Task: This exercise asks for the whole listing to be restated exactly.

Stored data:
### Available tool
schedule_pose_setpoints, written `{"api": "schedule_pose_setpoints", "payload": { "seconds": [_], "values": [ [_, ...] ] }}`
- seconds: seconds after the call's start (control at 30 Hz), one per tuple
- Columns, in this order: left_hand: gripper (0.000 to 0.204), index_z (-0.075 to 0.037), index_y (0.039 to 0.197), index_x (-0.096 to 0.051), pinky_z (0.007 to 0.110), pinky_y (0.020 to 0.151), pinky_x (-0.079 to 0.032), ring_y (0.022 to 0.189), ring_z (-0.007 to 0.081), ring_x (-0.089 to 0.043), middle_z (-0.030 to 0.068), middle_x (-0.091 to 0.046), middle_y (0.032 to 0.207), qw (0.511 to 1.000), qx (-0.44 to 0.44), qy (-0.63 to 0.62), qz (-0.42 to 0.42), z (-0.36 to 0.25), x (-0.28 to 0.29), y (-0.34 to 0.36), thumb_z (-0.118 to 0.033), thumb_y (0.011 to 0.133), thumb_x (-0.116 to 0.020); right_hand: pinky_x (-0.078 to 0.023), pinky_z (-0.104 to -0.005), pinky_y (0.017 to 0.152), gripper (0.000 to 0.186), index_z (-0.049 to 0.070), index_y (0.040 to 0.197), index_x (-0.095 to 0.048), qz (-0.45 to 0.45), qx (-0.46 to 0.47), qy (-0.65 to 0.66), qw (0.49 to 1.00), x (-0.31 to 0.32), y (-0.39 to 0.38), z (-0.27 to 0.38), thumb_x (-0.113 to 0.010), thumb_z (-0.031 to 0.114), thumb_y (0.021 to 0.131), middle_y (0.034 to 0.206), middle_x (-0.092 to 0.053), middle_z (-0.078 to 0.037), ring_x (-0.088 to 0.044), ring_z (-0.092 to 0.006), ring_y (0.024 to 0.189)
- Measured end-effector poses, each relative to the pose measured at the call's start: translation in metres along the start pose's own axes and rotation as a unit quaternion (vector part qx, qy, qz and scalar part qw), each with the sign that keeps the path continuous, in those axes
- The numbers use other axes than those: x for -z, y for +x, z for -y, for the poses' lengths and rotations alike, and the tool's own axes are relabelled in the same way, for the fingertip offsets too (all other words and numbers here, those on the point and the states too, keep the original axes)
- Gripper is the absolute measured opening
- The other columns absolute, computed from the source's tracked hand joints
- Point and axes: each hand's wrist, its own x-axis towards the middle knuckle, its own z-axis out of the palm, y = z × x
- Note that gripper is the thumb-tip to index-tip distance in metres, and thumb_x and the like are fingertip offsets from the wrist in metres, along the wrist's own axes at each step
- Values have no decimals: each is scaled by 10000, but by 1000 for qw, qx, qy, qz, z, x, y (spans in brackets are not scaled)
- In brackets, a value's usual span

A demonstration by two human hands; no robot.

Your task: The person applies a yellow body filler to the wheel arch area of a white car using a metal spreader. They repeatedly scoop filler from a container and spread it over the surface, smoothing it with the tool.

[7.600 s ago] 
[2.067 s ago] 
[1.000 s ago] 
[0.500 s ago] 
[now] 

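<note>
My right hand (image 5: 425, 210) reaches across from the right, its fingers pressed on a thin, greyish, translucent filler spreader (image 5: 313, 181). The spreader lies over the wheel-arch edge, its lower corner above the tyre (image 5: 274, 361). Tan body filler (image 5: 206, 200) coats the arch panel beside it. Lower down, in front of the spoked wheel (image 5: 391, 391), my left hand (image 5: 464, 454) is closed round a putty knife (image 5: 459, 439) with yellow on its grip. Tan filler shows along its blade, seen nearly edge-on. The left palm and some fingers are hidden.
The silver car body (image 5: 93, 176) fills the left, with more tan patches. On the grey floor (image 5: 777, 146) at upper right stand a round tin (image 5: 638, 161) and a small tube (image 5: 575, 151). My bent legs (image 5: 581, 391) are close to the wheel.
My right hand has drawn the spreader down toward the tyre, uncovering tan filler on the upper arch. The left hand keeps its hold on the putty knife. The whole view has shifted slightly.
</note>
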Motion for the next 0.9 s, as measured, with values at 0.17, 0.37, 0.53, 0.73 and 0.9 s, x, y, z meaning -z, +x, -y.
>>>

Exercise result:
### Available tool
schedule_pose_setpoints, written `{"api": "schedule_pose_setpoints", "payload": { "seconds": [_], "values": [ [_, ...] ] }}`
- seconds: seconds after the call's start (control at 30 Hz), one per tuple
- Columns, in this order: left_hand: gripper (0.000 to 0.204), index_z (-0.075 to 0.037), index_y (0.039 to 0.197), index_x (-0.096 to 0.051), pinky_z (0.007 to 0.110), pinky_y (0.020 to 0.151), pinky_x (-0.079 to 0.032), ring_y (0.022 to 0.189), ring_z (-0.007 to 0.081), ring_x (-0.089 to 0.043), middle_z (-0.030 to 0.068), middle_x (-0.091 to 0.046), middle_y (0.032 to 0.207), qw (0.511 to 1.000), qx (-0.44 to 0.44), qy (-0.63 to 0.62), qz (-0.42 to 0.42), z (-0.36 to 0.25), x (-0.28 to 0.29), y (-0.34 to 0.36), thumb_z (-0.118 to 0.033), thumb_y (0.011 to 0.133), thumb_x (-0.116 to 0.020); right_hand: pinky_x (-0.078 to 0.023), pinky_z (-0.104 to -0.005), pinky_y (0.017 to 0.152), gripper (0.000 to 0.186), index_z (-0.049 to 0.070), index_y (0.040 to 0.197), index_x (-0.095 to 0.048), qz (-0.45 to 0.45), qx (-0.46 to 0.47), qy (-0.65 to 0.66), qw (0.49 to 1.00), x (-0.31 to 0.32), y (-0.39 to 0.38), z (-0.27 to 0.38), thumb_x (-0.113 to 0.010), thumb_z (-0.031 to 0.114), thumb_y (0.021 to 0.131), middle_y (0.034 to 0.206), middle_x (-0.092 to 0.053), middle_z (-0.078 to 0.037), ring_x (-0.088 to 0.044), ring_z (-0.092 to 0.006), ring_y (0.024 to 0.189)
- Measured end-effector poses, each relative to the pose measured at the call's start: translation in metres along the start pose's own axes and rotation as a unit quaternion (vector part qx, qy, qz and scalar part qw), each with the sign that keeps the path continuous, in those axes
- The numbers use other axes than those: x for -z, y for +x, z for -y, for the poses' lengths and rotations alike, and the tool's own axes are relabelled in the same way, for the fingertip offsets too (all other words and numbers here, those on the point and the states too, keep the original axes)
- Gripper is the absolute measured opening
- The other columns absolute, computed from the source's tracked hand joints
- Point and axes: each hand's wrist, its own x-axis towards the middle knuckle, its own z-axis out of the palm, y = z × x
- Note that gripper is the thumb-tip to index-tip distance in metres, and thumb_x and the like are fingertip offsets from the wrist in metres, along the wrist's own axes at each step
- Values have no decimals: each is scaled by 10000, but by 1000 for qw, qx, qy, qz, z, x, y (spans in brackets are not scaled)
- In brackets, a value's usual span

A demonstration by two human hands; no robot.

Your task: The person applies a yellow body filler to the wheel arch area of a white car using a metal spreader. They repeatedly scoop filler from a container and spread it over the surface, smoothing it with the tool.

[7.600 s ago] 
[2.067 s ago] 
[1.000 s ago] 
[0.500 s ago] 
[now] 

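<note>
My right hand (image 5: 425, 210) reaches across from the right, its fingers pressed on a thin, greyish, translucent filler spreader (image 5: 313, 181). The spreader lies over the wheel-arch edge, its lower corner above the tyre (image 5: 274, 361). Tan body filler (image 5: 206, 200) coats the arch panel beside it. Lower down, in front of the spoked wheel (image 5: 391, 391), my left hand (image 5: 464, 454) is closed round a putty knife (image 5: 459, 439) with yellow on its grip. Tan filler shows along its blade, seen nearly edge-on. The left palm and some fingers are hidden.
The silver car body (image 5: 93, 176) fills the left, with more tan patches. On the grey floor (image 5: 777, 146) at upper right stand a round tin (image 5: 638, 161) and a small tube (image 5: 575, 151). My bent legs (image 5: 581, 391) are close to the wheel.
My right hand has drawn the spreader down toward the tyre, uncovering tan filler on the upper arch. The left hand keeps its hold on the putty knife. The whole view has shifted slightly.
</note>
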Motion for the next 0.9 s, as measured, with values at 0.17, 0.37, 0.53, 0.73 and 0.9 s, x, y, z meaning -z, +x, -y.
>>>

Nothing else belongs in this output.